====== Dataset content ======

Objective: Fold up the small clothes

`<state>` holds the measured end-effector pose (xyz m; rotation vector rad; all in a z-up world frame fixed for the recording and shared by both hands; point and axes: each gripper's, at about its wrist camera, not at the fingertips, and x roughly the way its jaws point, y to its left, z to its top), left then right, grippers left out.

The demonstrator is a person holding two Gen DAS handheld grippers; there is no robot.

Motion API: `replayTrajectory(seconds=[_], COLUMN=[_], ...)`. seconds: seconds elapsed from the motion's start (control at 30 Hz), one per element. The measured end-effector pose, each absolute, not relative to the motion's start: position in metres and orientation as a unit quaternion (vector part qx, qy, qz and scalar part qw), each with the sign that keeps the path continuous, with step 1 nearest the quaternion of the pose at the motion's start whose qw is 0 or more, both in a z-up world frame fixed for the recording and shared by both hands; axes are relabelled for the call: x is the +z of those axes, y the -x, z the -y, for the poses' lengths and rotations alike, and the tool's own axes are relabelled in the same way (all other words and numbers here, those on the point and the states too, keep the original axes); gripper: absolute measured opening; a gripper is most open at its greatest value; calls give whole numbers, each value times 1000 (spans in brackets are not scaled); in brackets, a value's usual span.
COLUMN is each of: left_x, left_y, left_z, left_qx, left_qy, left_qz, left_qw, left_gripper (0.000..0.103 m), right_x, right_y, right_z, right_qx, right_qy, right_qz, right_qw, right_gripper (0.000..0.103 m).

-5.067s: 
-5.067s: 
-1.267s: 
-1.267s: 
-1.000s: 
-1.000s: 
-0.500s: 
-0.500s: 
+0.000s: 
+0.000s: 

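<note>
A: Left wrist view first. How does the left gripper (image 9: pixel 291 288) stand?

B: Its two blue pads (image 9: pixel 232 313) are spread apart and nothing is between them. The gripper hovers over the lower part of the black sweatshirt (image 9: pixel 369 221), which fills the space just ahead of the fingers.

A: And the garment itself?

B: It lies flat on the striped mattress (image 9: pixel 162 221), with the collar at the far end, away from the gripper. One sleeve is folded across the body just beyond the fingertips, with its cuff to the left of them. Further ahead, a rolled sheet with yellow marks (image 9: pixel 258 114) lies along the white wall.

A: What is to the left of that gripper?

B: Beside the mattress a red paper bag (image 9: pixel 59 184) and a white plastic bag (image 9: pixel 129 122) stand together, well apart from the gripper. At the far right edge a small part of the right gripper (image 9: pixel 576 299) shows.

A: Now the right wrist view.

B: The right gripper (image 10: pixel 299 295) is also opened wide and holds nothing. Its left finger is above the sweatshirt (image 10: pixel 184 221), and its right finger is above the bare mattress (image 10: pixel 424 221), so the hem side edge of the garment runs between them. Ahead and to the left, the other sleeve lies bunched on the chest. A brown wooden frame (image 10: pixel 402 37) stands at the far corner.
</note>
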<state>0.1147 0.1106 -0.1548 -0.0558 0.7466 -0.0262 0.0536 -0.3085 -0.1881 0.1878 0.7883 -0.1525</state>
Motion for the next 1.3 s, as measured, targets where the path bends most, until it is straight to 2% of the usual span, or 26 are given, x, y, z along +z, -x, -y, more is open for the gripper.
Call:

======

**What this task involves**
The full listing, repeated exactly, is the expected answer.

**Solution**
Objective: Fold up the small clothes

`<state>` holds the measured end-effector pose (xyz m; rotation vector rad; all in a z-up world frame fixed for the recording and shared by both hands; point and axes: each gripper's, at about its wrist camera, not at the fingertips, and x roughly the way its jaws point, y to its left, z to its top), left then right, grippers left out.

The demonstrator is a person holding two Gen DAS handheld grippers; there is no robot.

Motion API: `replayTrajectory(seconds=[_], COLUMN=[_], ...)`. seconds: seconds elapsed from the motion's start (control at 30 Hz), one per element. The measured end-effector pose, each absolute, not relative to the motion's start: position in metres and orientation as a unit quaternion (vector part qx, qy, qz and scalar part qw), each with the sign that keeps the path continuous, with step 1 nearest the quaternion of the pose at the motion's start whose qw is 0 or more, both in a z-up world frame fixed for the recording and shared by both hands; axes are relabelled for the call: x is the +z of those axes, y the -x, z the -y, for the poses' lengths and rotations alike, and the tool's own axes are relabelled in the same way (all other words and numbers here, those on the point and the states too, keep the original axes); gripper: absolute measured opening; a gripper is most open at its greatest value; calls give whole numbers, each value times 1000 (spans in brackets are not scaled); in brackets, a value's usual span.
COLUMN is each of: left_x, left_y, left_z, left_qx, left_qy, left_qz, left_qw, left_gripper (0.000..0.103 m), right_x, right_y, right_z, right_qx, right_qy, right_qz, right_qw, right_gripper (0.000..0.103 m).

-5.067s: 
-5.067s: 
-1.267s: 
-1.267s: 
-1.000s: 
-1.000s: 
-0.500s: 
-0.500s: 
+0.000s: 
+0.000s: 

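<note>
A: Left wrist view first. How does the left gripper (image 9: pixel 291 288) stand?

B: Its two blue pads (image 9: pixel 232 313) are spread apart and nothing is between them. The gripper hovers over the lower part of the black sweatshirt (image 9: pixel 369 221), which fills the space just ahead of the fingers.

A: And the garment itself?

B: It lies flat on the striped mattress (image 9: pixel 162 221), with the collar at the far end, away from the gripper. One sleeve is folded across the body just beyond the fingertips, with its cuff to the left of them. Further ahead, a rolled sheet with yellow marks (image 9: pixel 258 114) lies along the white wall.

A: What is to the left of that gripper?

B: Beside the mattress a red paper bag (image 9: pixel 59 184) and a white plastic bag (image 9: pixel 129 122) stand together, well apart from the gripper. At the far right edge a small part of the right gripper (image 9: pixel 576 299) shows.

A: Now the right wrist view.

B: The right gripper (image 10: pixel 299 295) is also opened wide and holds nothing. Its left finger is above the sweatshirt (image 10: pixel 184 221), and its right finger is above the bare mattress (image 10: pixel 424 221), so the hem side edge of the garment runs between them. Ahead and to the left, the other sleeve lies bunched on the chest. A brown wooden frame (image 10: pixel 402 37) stands at the far corner.
</note>
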<state>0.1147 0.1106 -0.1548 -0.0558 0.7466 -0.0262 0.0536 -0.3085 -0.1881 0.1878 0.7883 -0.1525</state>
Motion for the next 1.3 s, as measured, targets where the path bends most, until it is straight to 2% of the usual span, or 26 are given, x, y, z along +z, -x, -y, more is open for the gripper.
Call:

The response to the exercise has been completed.